Screening

Screening checks whether the protocol fits your health history, lab results, medications, schedule, and recent research participation.

Phone and notes used during a clinical research screening call.
Keep notes during the screening call so you can compare the listing, the schedule, and the coordinator’s answers.

What screening may include

Screening varies by protocol. A low-burden survey study may only require questionnaires and basic identity checks. A drug, device, vaccine, or procedure study may require consent review, full medical history, medication review, vitals, blood draw, urine test, ECG, pregnancy test, physical exam, records review, or imaging.

Ask how long the screening visit usually takes, whether you need to fast, whether you should bring medication bottles, and whether recent labs or records can be used. If the study has a narrow enrollment window, ask when results are reviewed and when you would need to return.

Items to have ready

  • Current medication names, doses, and schedule.
  • Recent medication changes, including over-the-counter drugs and supplements.
  • Major diagnoses, surgeries, hospitalizations, and allergies.
  • Recent vaccines, infections, procedures, blood donation, or other research participation.
  • Pregnancy, contraception, breastfeeding, or fertility-treatment details if relevant to eligibility.
  • Availability for screening, baseline, follow-up visits, remote check-ins, and final safety calls.

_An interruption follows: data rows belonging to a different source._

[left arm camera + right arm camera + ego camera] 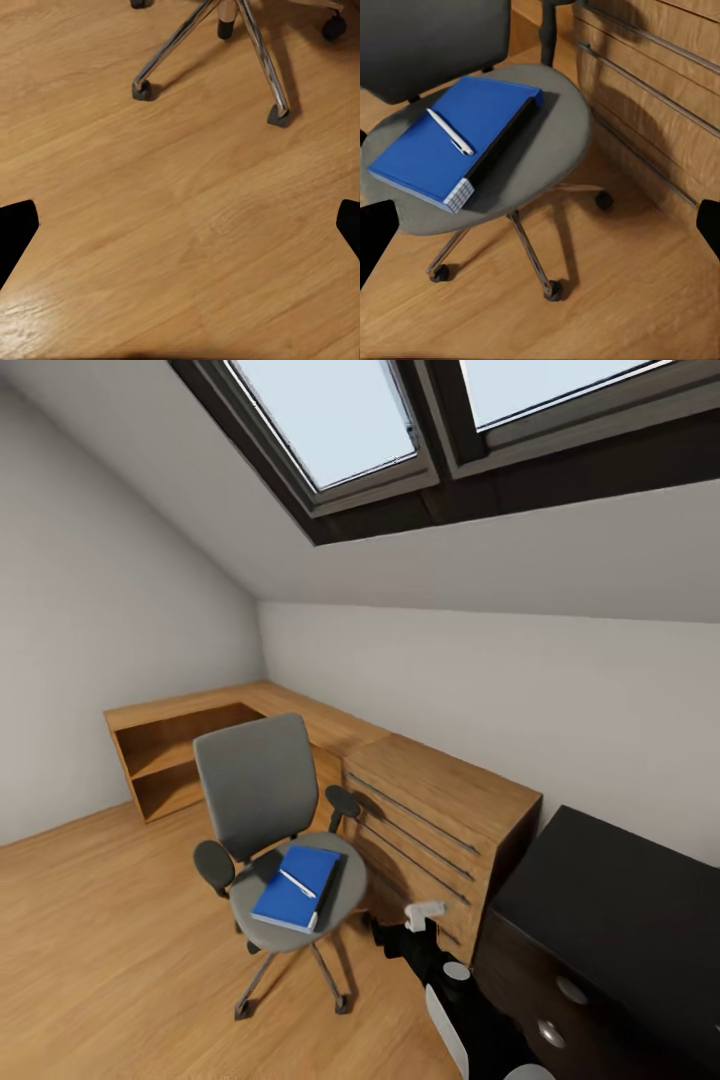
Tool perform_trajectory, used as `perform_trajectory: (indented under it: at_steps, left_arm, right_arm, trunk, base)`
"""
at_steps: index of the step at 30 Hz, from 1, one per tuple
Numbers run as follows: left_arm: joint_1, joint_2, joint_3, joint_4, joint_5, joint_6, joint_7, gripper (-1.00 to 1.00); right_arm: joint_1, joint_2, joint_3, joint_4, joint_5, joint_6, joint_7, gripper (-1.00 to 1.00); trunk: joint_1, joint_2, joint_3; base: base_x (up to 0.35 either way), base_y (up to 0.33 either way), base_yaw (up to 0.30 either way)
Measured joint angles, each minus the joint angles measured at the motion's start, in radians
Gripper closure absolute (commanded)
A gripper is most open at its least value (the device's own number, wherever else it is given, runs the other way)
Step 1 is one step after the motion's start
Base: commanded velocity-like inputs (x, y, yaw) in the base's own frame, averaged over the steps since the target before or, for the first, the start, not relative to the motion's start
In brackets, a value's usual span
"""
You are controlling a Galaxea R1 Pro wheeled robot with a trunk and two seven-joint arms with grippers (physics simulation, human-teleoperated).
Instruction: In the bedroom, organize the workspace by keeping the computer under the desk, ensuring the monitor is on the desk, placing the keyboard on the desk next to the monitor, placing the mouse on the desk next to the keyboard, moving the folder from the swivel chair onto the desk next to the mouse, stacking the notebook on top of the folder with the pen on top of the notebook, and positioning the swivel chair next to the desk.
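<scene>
The grey swivel chair (252, 785) stands on the wood floor in front of a light-wood cabinet. On its seat lies the blue folder (298, 887) (454, 139) with a white pen (297, 883) (450, 132) on top. My right gripper (540, 229) hovers open above and in front of the seat, nothing between its fingers. My left gripper (180, 229) is open over bare floor, near the chair's chrome legs (262, 64). The black desk (620, 900) is at the lower right. The computer, monitor, keyboard, mouse and notebook are out of view.
An L-shaped light-wood cabinet (440, 800) with slatted drawer fronts runs along the wall, close behind and right of the chair. Dark desk drawers (555, 1000) face me beside my right arm (428, 915). Open wood floor (110, 940) lies left of the chair. The ceiling slopes low.
</scene>
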Motion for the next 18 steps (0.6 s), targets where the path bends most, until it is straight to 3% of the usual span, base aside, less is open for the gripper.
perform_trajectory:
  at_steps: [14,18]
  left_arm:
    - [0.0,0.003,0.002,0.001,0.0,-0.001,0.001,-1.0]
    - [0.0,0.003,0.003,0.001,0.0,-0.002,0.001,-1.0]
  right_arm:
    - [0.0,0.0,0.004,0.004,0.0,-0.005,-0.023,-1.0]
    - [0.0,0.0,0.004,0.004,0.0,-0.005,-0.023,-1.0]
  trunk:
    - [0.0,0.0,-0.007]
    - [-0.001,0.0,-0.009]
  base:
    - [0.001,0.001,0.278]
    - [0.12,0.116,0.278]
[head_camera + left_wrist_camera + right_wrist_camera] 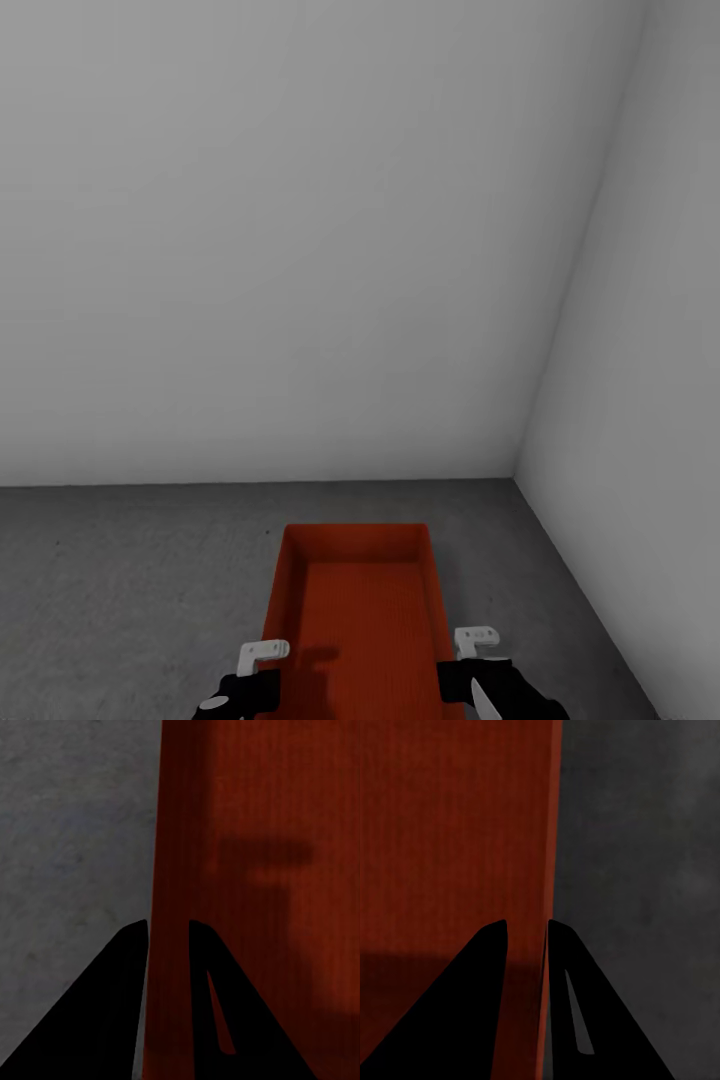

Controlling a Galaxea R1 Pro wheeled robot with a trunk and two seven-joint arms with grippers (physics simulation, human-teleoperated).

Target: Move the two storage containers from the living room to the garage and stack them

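Note:
One orange-red storage container (360, 610) lies lengthwise in front of me over the dark grey concrete floor (130, 570) of the garage, its open top up and nothing inside. My left gripper (268, 678) is shut on its left long wall (171, 870), one black finger on each side of the wall. On the opposite long wall (547, 832) my right gripper (448, 672) is shut the same way. The left gripper (167, 926) and the right gripper (526, 924) both pinch the rim. Whether the bin rests on the floor or hangs just above it cannot be told. The second container is out of view.
A plain pale grey wall (300, 250) stands close ahead. It meets a second wall (650, 350) in a corner at the right. Concrete floor runs to the bin's left and, in a narrower strip (540, 600), to its right.

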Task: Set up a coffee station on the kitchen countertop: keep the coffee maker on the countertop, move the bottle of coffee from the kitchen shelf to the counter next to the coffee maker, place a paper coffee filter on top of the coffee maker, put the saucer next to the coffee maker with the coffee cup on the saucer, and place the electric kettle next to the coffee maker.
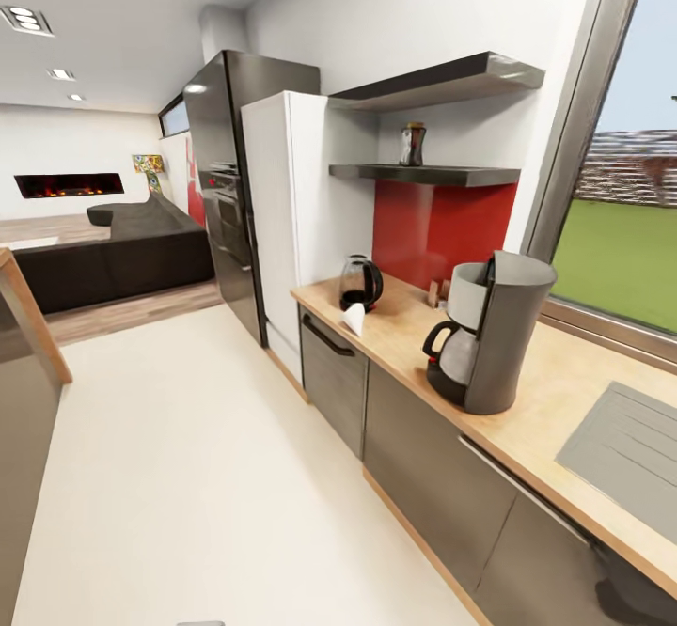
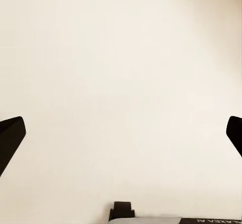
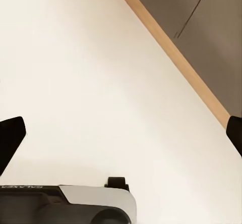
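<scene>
The grey coffee maker [image 1: 489,335] stands on the wooden countertop [image 1: 555,391] with its glass pot in place. Further along the counter, a dark electric kettle [image 1: 360,283] stands near the end, with a white paper filter [image 1: 354,318] lying just in front of it. The bottle of coffee [image 1: 412,144] stands on the lower wall shelf [image 1: 423,174]. My left gripper [image 2: 121,138] is open over bare cream floor. My right gripper [image 3: 121,138] is open too, above the floor beside the cabinet base [image 3: 201,27]. Small brownish items [image 1: 438,292] sit behind the coffee maker, too small to identify.
A grey drainer [image 1: 630,447] is set into the counter at the right. A white fridge [image 1: 291,212] and a black oven column [image 1: 226,184] close off the counter's far end. Wide cream floor [image 1: 207,476] lies left of the cabinets, with a wooden-edged unit [image 1: 28,325] at far left.
</scene>
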### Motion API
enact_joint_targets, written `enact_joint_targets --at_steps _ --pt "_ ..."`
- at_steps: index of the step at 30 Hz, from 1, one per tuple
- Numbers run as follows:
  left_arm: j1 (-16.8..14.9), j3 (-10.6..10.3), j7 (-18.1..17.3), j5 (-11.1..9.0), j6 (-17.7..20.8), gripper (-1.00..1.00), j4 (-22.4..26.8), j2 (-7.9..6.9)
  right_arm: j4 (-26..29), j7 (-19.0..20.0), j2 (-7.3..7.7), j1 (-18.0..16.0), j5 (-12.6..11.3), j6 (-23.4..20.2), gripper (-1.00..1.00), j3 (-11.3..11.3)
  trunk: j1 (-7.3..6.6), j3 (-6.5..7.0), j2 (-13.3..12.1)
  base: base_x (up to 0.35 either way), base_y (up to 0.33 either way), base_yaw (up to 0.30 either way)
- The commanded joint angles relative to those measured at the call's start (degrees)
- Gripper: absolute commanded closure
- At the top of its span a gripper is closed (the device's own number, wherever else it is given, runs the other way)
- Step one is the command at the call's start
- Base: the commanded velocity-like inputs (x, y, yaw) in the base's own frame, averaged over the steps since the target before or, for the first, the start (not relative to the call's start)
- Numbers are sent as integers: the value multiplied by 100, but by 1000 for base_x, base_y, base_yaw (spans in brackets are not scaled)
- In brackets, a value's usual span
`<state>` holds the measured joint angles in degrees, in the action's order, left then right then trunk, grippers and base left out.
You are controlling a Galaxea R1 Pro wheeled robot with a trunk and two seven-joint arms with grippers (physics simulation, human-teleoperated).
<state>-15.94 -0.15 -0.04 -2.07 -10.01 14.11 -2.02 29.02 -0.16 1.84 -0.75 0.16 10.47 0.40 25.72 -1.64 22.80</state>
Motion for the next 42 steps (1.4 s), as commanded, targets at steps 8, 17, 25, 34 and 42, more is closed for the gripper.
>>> enact_joint_targets --at_steps 8,17,25,34,42 --pt "-5 -3 7 -22 -18 -100 -5 0 -1 -2 3 -4 1 16 -100 4 6 -13 12 296 217 0" --pt "-5 -3 5 -25 -18 -100 -5 0 -1 -2 4 -4 1 16 -100 4 6 -13 12 292 222 0" --pt "-5 -3 2 -26 -18 -100 -5 0 -1 -2 1 -4 1 16 -100 4 6 -13 12 284 231 0" --pt "-4 -3 8 -28 -18 -100 -5 0 -1 -2 2 -4 1 16 -100 4 6 -13 12 282 233 0" --pt "-5 -3 2 -24 -20 -100 -5 0 -1 -2 3 -4 -6 16 -100 4 6 -13 12 282 233 0"
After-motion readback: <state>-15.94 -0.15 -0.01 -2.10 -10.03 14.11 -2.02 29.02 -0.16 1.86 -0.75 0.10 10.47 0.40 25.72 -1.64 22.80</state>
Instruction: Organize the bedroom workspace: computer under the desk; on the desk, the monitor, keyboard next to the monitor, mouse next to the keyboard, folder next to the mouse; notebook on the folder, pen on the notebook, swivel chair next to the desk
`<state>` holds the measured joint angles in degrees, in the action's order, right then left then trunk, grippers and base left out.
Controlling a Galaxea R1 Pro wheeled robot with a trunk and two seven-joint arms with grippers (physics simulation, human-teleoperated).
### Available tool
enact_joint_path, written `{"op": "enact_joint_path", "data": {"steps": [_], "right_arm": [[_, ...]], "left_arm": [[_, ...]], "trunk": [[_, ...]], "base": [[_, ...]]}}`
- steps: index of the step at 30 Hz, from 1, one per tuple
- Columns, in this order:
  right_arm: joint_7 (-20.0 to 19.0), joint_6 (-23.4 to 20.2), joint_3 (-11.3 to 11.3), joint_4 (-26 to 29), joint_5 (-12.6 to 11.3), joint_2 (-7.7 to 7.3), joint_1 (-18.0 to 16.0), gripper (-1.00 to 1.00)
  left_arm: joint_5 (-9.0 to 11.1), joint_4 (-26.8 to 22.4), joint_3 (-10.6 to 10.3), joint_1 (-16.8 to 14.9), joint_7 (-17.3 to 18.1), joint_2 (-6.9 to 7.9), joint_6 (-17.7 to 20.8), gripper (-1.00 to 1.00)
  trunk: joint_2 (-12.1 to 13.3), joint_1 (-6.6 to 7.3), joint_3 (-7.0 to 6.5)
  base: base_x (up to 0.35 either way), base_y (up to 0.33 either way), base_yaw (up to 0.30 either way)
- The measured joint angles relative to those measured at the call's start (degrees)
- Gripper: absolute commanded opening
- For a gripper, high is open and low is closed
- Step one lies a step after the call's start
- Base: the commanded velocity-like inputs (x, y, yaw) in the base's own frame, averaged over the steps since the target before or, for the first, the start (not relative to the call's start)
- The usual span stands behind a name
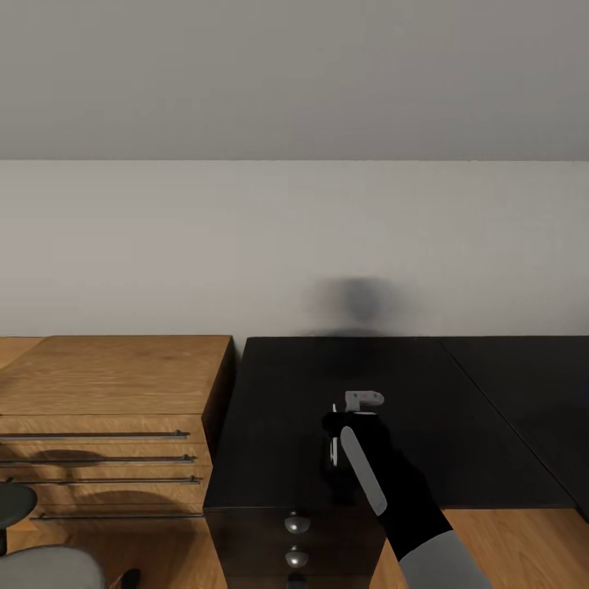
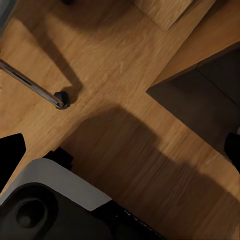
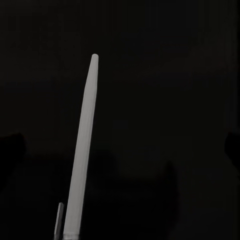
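Note:
A slim white pen [image 3: 82, 150] lies lengthwise over the black desk top [image 1: 458, 409]. In the head view the pen [image 1: 334, 442] is a thin white line beside my right wrist, partly hidden by the arm. My right gripper [image 1: 350, 419] hangs just above the desk's front part, pointing down. In the right wrist view the right gripper [image 3: 120, 150] is open, its dark fingertips [image 3: 10, 150] far apart on either side of the pen. My left gripper [image 2: 120, 155] is open over the wooden floor, holding nothing. The monitor, keyboard, mouse, folder and notebook are out of view.
A wooden chest of drawers [image 1: 106, 384] stands against the desk's left side. The desk front has round drawer knobs [image 1: 296, 523]. A metal leg ending in a dark caster [image 2: 61, 97] stands on the floor [image 2: 150, 165]. A pale wall rises behind the desk.

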<state>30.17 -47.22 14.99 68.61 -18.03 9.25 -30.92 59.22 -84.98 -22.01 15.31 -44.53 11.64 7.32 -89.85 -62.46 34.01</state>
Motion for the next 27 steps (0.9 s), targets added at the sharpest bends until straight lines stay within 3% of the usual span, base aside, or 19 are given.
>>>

Screen-out points to ask about early

  • Lab values outside the protocol range.
  • ECG findings or blood pressure limits.
  • Medication conflicts or required washout periods.
  • Recent participation in another study.
  • Recent tobacco, alcohol, cannabis, or drug use restrictions.
  • Body weight, BMI, age, or reproductive-health criteria.
  • Schedule conflicts with dosing days, overnight stays, or follow-up windows.

Screening payment and results

Ask whether screening is paid even if you do not enroll. Some sites pay a smaller screening amount, some reimburse travel only, and some pay nothing unless the person qualifies. Ask when payment is issued and whether parking, mileage, meals, or ride-share are separate from the screening payment.

If the screening visit produces abnormal labs or findings, ask how you will be notified, whether you receive a copy, and whether the result can be sent to your clinician. A research site may not provide ongoing care, so ask where follow-up should happen if something needs medical review.

Before the screening visit

  • Confirm date, time, address, parking, and expected length.
  • Confirm fasting, caffeine, alcohol, exercise, nicotine, and medication instructions.
  • Ask what to bring and what not to bring.
  • Ask whether screening payment is paid even if labs exclude you.
  • Ask whether a support person can come if the visit is long.
  • Ask how soon qualification results are expected.

At the visit

  • Read the consent form before procedures start.
  • Ask what tests are required that day.
  • Ask whether any samples are stored for future research.
  • Ask who sees the results.
  • Ask whether any procedures are optional.
  • Ask for a copy of signed paperwork and the next-step schedule.

After screening

Write down the expected decision date, next contact person, payment expectation, and whether any results will be shared. If you do not hear back when expected, follow up with the coordinator and mention the screening date. If you screen out, ask whether the reason can be disclosed and whether any screening payment or reimbursement is still being processed.